### Task description
Your answer should be a single number: the count of lines in the material below that hold "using".

### Material provided
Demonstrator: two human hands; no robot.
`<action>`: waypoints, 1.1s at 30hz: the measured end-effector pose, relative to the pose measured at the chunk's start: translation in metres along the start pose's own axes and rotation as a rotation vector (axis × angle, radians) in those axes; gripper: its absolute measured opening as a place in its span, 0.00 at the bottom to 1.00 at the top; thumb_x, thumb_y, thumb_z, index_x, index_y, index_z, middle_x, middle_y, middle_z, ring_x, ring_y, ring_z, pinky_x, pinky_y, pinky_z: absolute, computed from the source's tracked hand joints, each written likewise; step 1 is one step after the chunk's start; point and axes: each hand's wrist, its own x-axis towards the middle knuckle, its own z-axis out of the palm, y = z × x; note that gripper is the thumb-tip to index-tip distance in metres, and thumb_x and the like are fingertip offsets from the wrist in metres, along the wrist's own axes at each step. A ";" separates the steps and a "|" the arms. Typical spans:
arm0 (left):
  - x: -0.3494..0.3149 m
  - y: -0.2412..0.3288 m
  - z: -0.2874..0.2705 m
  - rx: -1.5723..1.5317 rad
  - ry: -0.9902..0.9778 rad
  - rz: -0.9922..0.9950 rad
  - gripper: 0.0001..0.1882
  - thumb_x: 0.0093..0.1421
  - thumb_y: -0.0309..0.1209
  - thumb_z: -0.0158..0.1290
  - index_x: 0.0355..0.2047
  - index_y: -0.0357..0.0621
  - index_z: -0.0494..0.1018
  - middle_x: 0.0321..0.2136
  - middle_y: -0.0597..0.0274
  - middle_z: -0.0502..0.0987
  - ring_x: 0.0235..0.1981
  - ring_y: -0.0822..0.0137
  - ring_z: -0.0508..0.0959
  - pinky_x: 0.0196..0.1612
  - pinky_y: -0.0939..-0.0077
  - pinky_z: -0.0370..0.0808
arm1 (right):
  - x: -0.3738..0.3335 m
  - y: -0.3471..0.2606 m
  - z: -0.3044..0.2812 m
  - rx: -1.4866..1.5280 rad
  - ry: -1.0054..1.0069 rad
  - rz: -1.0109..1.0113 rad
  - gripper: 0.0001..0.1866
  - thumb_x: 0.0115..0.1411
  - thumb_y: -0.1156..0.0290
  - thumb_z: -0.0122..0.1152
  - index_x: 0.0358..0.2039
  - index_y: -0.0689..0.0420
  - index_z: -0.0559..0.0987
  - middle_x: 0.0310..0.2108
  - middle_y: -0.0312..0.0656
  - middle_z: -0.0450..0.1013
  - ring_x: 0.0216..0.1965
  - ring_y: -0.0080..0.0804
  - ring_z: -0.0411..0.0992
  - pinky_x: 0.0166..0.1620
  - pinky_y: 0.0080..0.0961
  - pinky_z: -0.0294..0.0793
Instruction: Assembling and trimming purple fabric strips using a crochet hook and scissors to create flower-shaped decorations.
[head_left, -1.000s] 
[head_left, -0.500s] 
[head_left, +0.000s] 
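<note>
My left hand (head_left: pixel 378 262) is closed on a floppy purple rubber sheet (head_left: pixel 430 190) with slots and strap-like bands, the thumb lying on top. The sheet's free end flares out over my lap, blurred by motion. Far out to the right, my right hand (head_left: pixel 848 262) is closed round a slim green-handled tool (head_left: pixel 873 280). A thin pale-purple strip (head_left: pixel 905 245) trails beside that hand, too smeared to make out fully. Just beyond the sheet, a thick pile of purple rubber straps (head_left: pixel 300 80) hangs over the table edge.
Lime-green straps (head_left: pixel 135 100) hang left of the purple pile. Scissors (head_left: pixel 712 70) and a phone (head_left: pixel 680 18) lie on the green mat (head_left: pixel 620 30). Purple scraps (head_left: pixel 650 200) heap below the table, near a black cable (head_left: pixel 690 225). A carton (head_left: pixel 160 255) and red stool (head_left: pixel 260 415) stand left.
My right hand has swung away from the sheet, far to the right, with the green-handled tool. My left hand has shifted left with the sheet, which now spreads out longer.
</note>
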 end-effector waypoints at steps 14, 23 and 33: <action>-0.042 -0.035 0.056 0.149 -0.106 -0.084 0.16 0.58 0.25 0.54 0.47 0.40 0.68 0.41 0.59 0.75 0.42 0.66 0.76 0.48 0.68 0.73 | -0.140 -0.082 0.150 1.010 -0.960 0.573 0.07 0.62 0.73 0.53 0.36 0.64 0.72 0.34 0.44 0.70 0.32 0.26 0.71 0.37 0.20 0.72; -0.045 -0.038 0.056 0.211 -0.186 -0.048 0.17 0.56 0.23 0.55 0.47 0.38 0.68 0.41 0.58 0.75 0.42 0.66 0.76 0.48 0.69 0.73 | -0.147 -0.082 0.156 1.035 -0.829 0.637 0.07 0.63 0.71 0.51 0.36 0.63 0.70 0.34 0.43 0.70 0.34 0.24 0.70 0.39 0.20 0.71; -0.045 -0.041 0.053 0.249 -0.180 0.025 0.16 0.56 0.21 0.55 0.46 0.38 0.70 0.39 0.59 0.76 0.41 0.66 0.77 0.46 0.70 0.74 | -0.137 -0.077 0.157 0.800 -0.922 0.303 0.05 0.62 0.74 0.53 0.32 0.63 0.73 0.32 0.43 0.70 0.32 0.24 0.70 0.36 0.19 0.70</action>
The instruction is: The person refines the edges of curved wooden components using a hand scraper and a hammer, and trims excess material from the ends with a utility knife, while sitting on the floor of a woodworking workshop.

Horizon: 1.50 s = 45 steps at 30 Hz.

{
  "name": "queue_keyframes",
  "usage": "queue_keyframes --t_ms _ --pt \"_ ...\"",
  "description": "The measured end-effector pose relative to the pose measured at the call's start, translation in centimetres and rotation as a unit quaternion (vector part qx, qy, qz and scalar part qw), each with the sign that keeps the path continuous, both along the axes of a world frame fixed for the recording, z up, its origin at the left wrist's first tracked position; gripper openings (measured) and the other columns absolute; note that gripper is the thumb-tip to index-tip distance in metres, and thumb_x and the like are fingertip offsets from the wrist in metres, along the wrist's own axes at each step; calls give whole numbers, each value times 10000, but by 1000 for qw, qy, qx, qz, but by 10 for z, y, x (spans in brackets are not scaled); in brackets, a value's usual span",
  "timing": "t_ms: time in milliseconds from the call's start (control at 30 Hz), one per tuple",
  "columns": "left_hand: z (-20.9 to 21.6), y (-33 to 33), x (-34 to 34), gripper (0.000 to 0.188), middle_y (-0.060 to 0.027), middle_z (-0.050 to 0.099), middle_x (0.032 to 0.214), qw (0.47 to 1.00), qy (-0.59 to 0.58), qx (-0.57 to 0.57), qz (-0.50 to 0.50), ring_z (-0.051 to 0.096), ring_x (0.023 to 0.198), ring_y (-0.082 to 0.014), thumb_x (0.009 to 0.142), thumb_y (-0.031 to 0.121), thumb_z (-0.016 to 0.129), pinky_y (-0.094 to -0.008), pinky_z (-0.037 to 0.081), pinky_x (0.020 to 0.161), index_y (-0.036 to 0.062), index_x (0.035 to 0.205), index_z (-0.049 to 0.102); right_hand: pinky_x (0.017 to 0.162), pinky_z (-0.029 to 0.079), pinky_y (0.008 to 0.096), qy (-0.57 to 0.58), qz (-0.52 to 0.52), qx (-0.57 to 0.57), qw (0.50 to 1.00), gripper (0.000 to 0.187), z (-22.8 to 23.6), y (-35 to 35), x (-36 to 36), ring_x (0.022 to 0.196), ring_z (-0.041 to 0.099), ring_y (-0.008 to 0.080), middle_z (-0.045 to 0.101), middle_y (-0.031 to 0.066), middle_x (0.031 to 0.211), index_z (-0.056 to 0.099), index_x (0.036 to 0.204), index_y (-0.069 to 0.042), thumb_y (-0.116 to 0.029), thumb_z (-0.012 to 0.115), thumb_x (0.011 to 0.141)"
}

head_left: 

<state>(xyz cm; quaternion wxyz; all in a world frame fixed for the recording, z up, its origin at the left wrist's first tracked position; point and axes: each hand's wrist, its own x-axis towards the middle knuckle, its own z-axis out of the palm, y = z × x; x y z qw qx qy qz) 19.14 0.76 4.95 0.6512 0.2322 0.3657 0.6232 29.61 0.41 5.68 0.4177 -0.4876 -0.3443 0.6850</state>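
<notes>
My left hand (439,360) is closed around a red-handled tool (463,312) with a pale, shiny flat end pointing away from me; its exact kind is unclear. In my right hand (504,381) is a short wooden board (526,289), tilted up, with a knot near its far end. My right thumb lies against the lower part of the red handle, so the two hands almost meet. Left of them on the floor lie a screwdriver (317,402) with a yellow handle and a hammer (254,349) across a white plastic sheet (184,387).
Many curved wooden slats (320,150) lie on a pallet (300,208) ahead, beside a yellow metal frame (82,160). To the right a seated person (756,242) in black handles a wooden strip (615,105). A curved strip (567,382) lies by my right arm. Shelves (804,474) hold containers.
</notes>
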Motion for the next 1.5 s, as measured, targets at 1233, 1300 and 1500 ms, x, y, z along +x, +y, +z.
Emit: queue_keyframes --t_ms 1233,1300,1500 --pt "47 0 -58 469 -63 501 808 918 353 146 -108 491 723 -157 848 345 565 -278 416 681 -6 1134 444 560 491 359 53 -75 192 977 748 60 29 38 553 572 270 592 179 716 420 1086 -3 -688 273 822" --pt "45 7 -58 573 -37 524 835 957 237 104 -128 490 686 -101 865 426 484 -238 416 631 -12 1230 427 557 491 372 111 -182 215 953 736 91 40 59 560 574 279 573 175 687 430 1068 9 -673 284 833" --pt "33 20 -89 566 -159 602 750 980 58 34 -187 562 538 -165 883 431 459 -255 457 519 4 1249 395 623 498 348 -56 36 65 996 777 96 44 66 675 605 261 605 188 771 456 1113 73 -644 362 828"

### Task answer
2